1) 'but a direct demonstration of amyloid resolubilization in vivo has yet to be reported in any system'. Serio and colleagues have themselves already convincingly demonstrated amyloid resolublization by Hsp104 in vivo in their 2011 NSMB paper (DiSalvo et al., 2011). Park et al. 2014 also provide compelling evidence that Hsp104 promotes amyloid solubilization in vivo. Moreover, there are numerous examples of amyloid clearance in conditional animal models of neurodegenerative disease models (e.g. Yamamoto et al. Cell 2000; Lim et al., J. Neuorosci. 2011). Hence, this statement is incorrect and misleading.

We apologize for the confusion regarding this sentence. The text in question was meant to refer to studies in which chaperones were specifically overexpressed in amyloid model systems. We do agree with the reviewer that additional literature demonstrating amyloid clearance upon repression of synthesis of the amyloidogenic protein, as well as the effects of dominant-negative mutants are important to consider as well.
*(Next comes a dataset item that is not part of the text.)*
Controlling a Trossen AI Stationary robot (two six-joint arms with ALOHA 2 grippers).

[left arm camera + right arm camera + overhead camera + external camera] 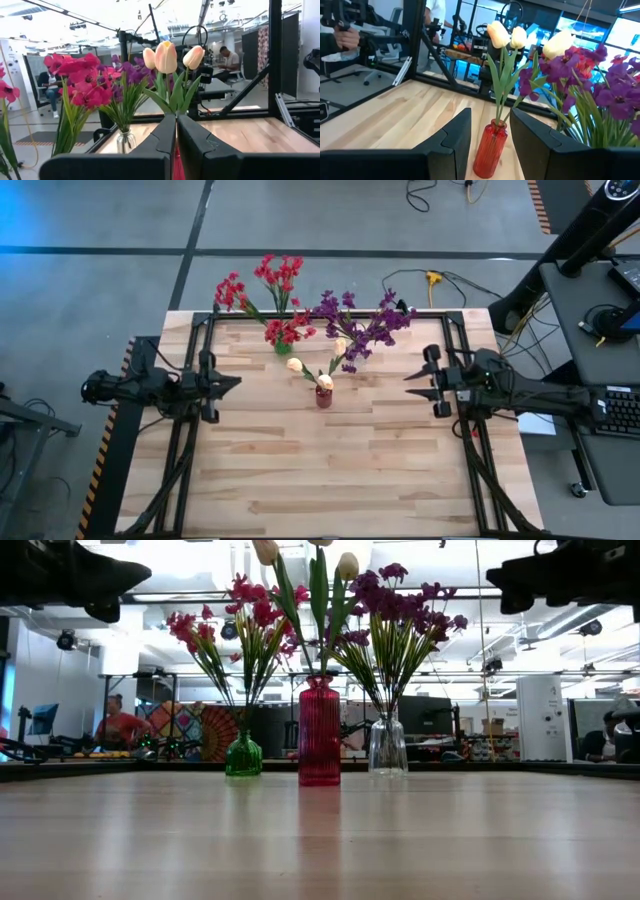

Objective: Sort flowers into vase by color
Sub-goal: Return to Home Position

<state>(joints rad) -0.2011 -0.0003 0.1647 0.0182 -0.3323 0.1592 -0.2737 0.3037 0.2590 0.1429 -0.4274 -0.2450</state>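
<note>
Flowers (345,315) stand sorted at the far middle of the table (330,480) in the high view: red sprigs (275,280), purple sprigs (375,325) and cream tulips (312,372). The left gripper (232,384) and right gripper (412,385) hang to either side, well apart from them. The low view puts red sprigs in the green vase (243,755), tulips in the red vase (319,735), and purple in the clear vase (387,745). The left wrist view shows its fingers (150,145) nearly together, empty. The right wrist view shows fingers (452,137) spread wide, gripping nothing.
</note>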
We have re-written this part of the Introduction to highlight the facts that 1) chaperone overexpression has not been demonstrated to resolve amyloid in vivo and 2) amyloid clearance mechanisms must exist in vivo, although they are ineffective against continuously expressed, wildtype amyloid proteins.

With regard to the studies of Park et al. 2014, we disagree with the reviewer on the strength of the evidence supporting amyloid resolubilization in vivo. First, these studies are conducted under conditions of continued protein synthesis and over extended time frames, and as we have previously demonstrated (Satpute-Krishnan and Serio, 2005); newly-made protein quickly accumulates in a soluble form when Hsp104 activity is inhibited. Second, the interpretation of these microscopy experiments is inconsistent with previous biochemical studies that demonstrate an increase in the size of Sup35 aggregates upon Hsp104 overexpression, which we have reproduced for both the [PSI⁺]^Strong and [PSI⁺]^Weak variants (Figure 3—figure supplement 1e). We have clarified these points in the Discussion.
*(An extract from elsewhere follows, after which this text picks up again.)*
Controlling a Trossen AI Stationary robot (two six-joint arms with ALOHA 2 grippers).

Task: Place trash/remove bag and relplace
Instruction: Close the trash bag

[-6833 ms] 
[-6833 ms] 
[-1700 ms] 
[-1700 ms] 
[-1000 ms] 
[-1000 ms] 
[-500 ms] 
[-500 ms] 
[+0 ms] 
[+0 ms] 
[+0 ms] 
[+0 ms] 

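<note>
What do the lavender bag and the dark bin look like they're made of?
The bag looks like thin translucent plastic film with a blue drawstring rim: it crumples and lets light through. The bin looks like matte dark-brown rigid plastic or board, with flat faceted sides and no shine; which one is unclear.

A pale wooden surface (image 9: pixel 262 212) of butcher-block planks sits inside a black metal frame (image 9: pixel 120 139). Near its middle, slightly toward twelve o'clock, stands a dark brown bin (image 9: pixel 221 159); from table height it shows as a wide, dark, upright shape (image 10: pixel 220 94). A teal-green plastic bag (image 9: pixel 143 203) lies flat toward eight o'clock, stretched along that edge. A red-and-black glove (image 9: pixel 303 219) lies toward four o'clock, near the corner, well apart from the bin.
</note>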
2) 'Rather, the effects of chaperone overexpression have been shown in some cases to be independent of their catalytic function (Carmichael et al., 2000, Chai et al., 1999, Jana et al., 2000, Park et al., 2014)'. This statement is a little misleading as in several cases the effect has been shown to depend on catalytic function (e.g. Cushman-Nick et al. 2013 PLoS Genet.)
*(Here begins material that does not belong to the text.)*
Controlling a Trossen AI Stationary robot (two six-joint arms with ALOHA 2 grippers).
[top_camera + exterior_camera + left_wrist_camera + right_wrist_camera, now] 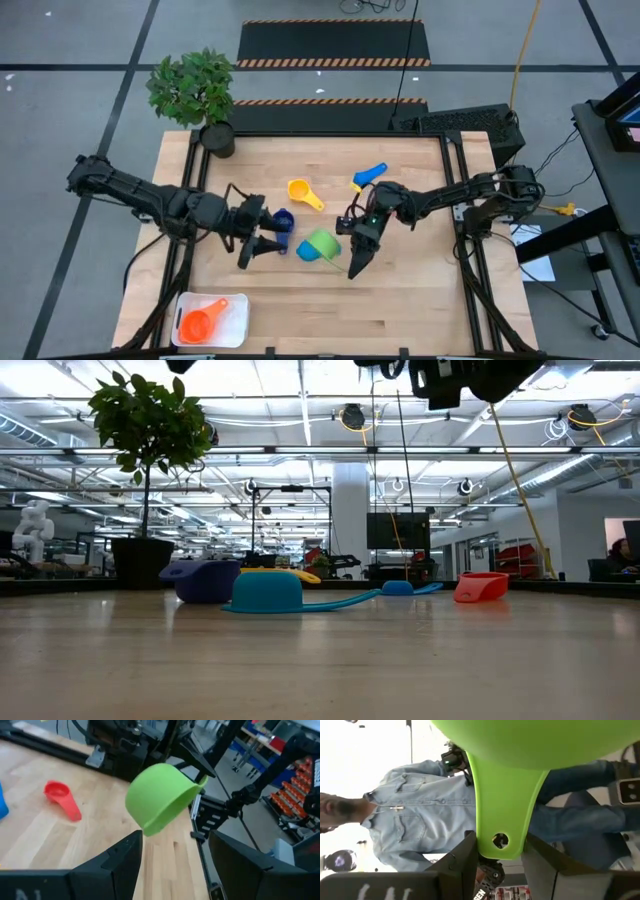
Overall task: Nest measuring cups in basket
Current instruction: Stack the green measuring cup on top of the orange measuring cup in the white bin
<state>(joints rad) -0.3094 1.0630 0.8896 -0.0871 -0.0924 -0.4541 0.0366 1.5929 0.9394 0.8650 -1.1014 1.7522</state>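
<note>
Holding the green measuring cup (321,246) by its flat handle, my right gripper (356,262) keeps its jaws partly closed on the handle end, where the hanging hole shows between my two fingers in the right wrist view. The cup is lifted clear of the table (420,300) near the table's middle; its long axis runs from the bowl on my left side to the handle on my right, bowl toward the left arm. My left gripper (250,240) stands just beside that bowl with jaws wide apart and nothing between them; in the left wrist view the bowl's rounded outside faces that camera. The dark blue cup (283,221) lies by my left gripper, the yellow cup (303,192) beyond it, handle toward my right side, and the light blue cup (369,177) farther back. A red cup (62,798) lies on the wood. The white basket (231,322) sits at the front left corner and contains the orange cup (203,321), handle pointing toward the back right. A potted plant (196,92) stands at the back left corner.
</note>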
Again, we apologize for the confusion. Our statement was meant to only refer to the citations listed (hence the “some”), but we can see how this narrow discussion of the literature can lead to confusion. Rather than expand to include the Cushman-Nick study, which incidentally shows that overexpression of Hsp104 promotes amyloid formation by MJD rather than clearance of existing amyloid, we have deleted this sentence.

3) 'Extracts from C. elegans and mammalian tissues and cell lines similarly promote amyloid solubilization (Cohen et al., 53 2006, Murray et al., 2010).' This statement should also be revised since Murray et al. subsequently published (Protein Sci. 2013 Nov;22(11):1531-41.) that 'our interpretation of the kinetic fibril disaggregation assay data previously reported in Bieschke et al., Protein Sci 2009;18:2231-2241 and Murray et al., Protein Sci 2010;19:836-846 is invalid when used as evidence for a disaggregase activity.'

We thank the reviewer for pointing us to the Murray et al. 2013 manuscript. We have removed the previous references to disaggregase activity in metazoan extracts.